The results of the first round of the French election spurred a dramatic
response in the capital markets. Our thesis
that there is no populist-nationalist wave sweeping the world is supported by the previous results in
Austria, the Netherlands, and now France. The AfD in Germany is wilting in the polls, and there too the center will hold. The populist-nationalist wave seems
a result of the Anglo-American two-party system in which the center-right party
adopted part of the populist-nationalist platform.

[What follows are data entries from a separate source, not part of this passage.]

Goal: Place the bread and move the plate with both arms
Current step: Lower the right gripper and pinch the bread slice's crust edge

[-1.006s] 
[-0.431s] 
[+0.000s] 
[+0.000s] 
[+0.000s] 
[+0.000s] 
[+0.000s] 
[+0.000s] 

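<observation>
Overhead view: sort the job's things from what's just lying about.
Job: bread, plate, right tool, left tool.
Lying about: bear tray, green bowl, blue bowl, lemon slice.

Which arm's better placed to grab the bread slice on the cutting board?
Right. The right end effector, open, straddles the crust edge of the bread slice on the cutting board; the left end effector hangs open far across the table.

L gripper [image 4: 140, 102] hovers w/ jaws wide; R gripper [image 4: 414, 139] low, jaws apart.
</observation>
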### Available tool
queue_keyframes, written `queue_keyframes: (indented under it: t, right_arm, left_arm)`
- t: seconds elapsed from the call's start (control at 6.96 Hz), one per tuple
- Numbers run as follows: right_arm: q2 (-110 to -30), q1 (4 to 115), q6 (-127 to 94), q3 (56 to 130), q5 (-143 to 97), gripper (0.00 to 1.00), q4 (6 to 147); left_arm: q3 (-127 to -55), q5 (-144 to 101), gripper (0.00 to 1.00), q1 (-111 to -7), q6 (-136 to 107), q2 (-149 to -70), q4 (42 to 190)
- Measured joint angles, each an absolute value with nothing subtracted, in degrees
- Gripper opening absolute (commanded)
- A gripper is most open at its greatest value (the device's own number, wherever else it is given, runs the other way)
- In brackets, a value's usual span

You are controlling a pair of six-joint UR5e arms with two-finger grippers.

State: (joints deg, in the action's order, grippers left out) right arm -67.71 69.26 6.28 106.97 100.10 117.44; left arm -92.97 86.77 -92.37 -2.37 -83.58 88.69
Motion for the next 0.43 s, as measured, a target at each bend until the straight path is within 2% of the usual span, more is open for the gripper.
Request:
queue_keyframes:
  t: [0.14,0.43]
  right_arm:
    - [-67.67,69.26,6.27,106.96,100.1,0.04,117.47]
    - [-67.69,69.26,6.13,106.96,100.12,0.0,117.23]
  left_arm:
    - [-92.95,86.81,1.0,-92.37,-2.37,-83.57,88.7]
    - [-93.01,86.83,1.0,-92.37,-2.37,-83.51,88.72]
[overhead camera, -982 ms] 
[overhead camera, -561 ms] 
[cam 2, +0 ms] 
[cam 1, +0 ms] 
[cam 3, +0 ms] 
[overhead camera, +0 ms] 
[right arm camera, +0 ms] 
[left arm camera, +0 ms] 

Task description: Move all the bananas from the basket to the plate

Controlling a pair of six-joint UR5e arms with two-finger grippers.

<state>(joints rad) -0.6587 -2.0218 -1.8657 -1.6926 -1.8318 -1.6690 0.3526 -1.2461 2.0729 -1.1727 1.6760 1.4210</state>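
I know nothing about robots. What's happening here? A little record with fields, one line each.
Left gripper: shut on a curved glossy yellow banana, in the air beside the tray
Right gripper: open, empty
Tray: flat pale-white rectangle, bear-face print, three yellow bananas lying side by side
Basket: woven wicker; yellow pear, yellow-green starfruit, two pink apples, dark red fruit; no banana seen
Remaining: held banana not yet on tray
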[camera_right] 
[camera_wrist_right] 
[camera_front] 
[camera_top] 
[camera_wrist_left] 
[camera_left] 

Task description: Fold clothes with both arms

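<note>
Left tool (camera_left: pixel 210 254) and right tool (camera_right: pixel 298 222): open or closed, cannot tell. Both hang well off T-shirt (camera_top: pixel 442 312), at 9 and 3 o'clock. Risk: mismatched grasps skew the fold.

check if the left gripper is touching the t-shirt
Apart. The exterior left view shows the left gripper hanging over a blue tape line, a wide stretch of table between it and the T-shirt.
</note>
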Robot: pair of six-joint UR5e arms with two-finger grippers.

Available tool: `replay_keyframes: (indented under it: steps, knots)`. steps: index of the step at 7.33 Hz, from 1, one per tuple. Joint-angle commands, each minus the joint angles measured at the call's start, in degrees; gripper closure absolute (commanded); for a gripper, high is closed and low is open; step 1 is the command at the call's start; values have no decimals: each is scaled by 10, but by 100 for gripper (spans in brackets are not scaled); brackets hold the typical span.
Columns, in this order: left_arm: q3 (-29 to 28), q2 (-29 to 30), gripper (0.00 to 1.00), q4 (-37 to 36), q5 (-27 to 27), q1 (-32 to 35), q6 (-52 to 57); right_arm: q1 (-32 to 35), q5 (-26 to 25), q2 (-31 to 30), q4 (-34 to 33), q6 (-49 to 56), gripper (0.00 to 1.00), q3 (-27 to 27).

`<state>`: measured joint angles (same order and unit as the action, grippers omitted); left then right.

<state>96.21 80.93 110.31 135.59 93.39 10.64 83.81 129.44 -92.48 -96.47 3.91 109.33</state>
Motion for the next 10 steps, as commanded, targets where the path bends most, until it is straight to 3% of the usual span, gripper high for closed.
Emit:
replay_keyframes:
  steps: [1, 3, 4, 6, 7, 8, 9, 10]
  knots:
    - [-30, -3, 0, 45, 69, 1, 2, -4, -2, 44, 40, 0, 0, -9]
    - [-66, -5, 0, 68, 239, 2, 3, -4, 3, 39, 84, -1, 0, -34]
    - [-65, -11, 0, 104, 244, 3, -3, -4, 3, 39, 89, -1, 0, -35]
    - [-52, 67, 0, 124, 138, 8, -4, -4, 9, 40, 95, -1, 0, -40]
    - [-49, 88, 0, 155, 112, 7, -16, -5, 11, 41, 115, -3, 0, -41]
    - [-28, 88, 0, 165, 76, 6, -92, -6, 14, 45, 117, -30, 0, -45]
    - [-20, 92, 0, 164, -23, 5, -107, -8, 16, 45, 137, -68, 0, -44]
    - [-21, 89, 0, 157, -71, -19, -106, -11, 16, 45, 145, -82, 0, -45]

The euro gapped higher in pre-Pacific trading. It had finished the
week in North America a little below $1.0730 and jumped to almost $1.0860 on
its way to nearly $1.0940. However, it drifted lower in Asia and
steadied in Europe around $1.0850. The gap is found between $1.0738 (Friday's high) and $1.0821 (today's
low). The immediate issue is what kind of gap it is? The longer it is unfilled,
the more bullish are the implications.
There are some events that are the week
that could challenge it. The ECB meeting stands out as a risk.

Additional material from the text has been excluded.